A universalidade da semiformação e o barateamento da cultura

Segunda parte dos comentários ao texto “Teoria da Semicultura” de Theodor W. Adorno

Quando Adorno afirma, numa passagem já citada, que a semiformação se tornou em nosso tempo a “forma dominante da consciência atual”, é grande a tentação para acusa-lo de fazer, desse modo, uma generalização arbitrária que não condiz com o que se pode verificar na prática. Reconhecendo essa possibilidade e já antecipando a resposta a tal ressalva, Adorno diz:

"Tudo isso, certamente, é bastante ousado. Mas é próprio dos estudos teóricos que não coincidam imediatamente com os dados das pesquisas, que se exponham a isso, que avancem em excesso ou que — segundo a linguagem da pesquisa social — se inclinem para falsas generalizações [...]. Sem aquele ousado exagero da especulação, entretanto, sem o momento inevitável da falsidade na teoria, isso nunca teria se tornado possível: ela se contentaria a ser mera abreviatura de fatos, deixando-os inassimilados, aquém do científico. (1996, p.9 – tradução modificada)"

Evidentemente, Adorno não acredita em uma absoluta universalidade da semiformação como o modelo formativo de todo homem ocidental independentemente da sua classe, nacionalidade, instrução, etc. A universalidade da semiformação se dá de maneira diferente: mesmo não abarcando a totalidade da sociedade, a semiformação passou a ser o paradigma formativo do capitalismo tardio. Nas palavras de Adorno, essa universalidade diz respeito a “um espírito que determinaria a marca da época mesmo se tivéssemos que restringir quantitativa e qualitativamente o âmbito de sua validade” (Adorno, 1996, p.10 – tradução modificada). Trata-se portanto de uma universalização metodológica que não pode ser entendida como a afirmação de que a formação foi extinta e que agora a semiformação é a única realidade possível.
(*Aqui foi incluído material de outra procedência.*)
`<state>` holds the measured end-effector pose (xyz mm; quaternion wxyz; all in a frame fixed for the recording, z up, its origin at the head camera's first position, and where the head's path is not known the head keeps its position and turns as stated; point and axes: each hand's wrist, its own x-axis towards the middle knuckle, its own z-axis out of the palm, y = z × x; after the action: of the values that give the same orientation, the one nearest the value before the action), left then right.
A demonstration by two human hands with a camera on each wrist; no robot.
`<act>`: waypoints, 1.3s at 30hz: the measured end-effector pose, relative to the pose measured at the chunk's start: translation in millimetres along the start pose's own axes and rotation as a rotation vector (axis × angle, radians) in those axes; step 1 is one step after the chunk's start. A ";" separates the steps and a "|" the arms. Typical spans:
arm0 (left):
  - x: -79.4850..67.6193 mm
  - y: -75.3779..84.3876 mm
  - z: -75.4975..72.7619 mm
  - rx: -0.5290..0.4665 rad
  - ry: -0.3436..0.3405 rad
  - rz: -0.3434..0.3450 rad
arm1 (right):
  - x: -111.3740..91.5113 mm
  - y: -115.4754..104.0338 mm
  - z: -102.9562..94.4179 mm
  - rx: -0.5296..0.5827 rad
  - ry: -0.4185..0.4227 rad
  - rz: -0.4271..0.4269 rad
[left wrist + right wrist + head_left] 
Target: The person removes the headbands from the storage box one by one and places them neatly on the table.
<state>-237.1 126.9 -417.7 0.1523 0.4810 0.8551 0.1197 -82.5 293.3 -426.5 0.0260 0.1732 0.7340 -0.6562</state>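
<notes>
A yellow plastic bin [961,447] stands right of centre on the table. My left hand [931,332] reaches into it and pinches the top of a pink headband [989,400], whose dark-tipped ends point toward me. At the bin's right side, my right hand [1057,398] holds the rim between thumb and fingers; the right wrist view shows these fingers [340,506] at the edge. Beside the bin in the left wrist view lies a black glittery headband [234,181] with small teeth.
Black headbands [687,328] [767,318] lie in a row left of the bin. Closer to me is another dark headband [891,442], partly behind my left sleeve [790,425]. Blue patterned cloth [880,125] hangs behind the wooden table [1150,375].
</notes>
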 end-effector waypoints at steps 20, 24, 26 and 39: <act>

Uma outra ressalva que poderia ser feita às teses de “Teoria da Semicultura” é a de que o autor critica a divulgação em massa dos bens culturais (música erudita no rádio, livros de filosofia em edições de bolso, a ciência em revistas de curiosidades, etc.) por um viés elitista, negando o caráter democratizante dessa divulgação. Primeiramente, Adorno refuta essa ideia negando o dito caráter democrático da divulgação em massa e classificando-a como “uma ideologia comercial pseudodemocrática” (Adorno, 1996, p.18 – tradução modificada). A ideia é a de que por trás dessa “democratização”, os bens culturais são amputados de maneira substancial. O barateamento da cultura denegera a cultura. Os bens culturais já não têm mais valor por si mesmos, mas são cuidadosamente adptados ao “consumidor”. O caráter de mercadoria assumido pela cultura, sua transformação em fetiche, exaure-a de substância. A semicultura é isto: a cultura “apropriada pela metade”, que, quando absorvida subjetivamente como semiformação, acaba por bloquear o acesso à cultura em seu sentido pleno. Por isso a crítica de Adorno é apenas aparentemente elitista, porque o que ela busca é justamente mostrar que a dita democracia no acesso à cultura não só não corresponde a um fenômeno que se possa chamar verdadeiramente de democrático, mas também oferece, no lugar de uma cultura e formação propriamente ditas, apenas pedaços vazios e deformados destas. Não se trata, porém, de um sentimento nostálgico em relação a um passado idealizado no qual a Cultura tenha florescido em todo o seu esplendor. Para o Adorno o fundamental é que o pensamento não se acomode à pseudodemocratização e esforce-se por compreender também o caráter regressivo que o fenômeno comporta.

REFERÊNCIAS

ADORNO, Theodor W. “Teoria da Semicultura”. Tradução de Newton Ramos-de-Oliveira,

Bruno Pucci e Cláudia B. M. de Abreu. Revista “Educação e Sociedade” n. 56, ano XVII, dezembro de 1996, pág. 388-411. Tradução revista por Verlaine Freitas, inédita.

FREITAS, Verlaine. "A dialética negativa da cultura". Inédito.

FREUD, Sigmund. “Psicologia de grupo e análise do Ego”, 1921. In: Edição standard brasileira das obras psicológicas completas de Sigmund Freud. Rio de Janeiro: Imago, v. 18, 2006.

FREUD, Sigmund. “Sobre o narcisismo: uma introdução”, 1914. In: Edição standard brasileira das obras psicológicas completas de Sigmund Freud. Rio de Janeiro: Imago, v. 14, 2006.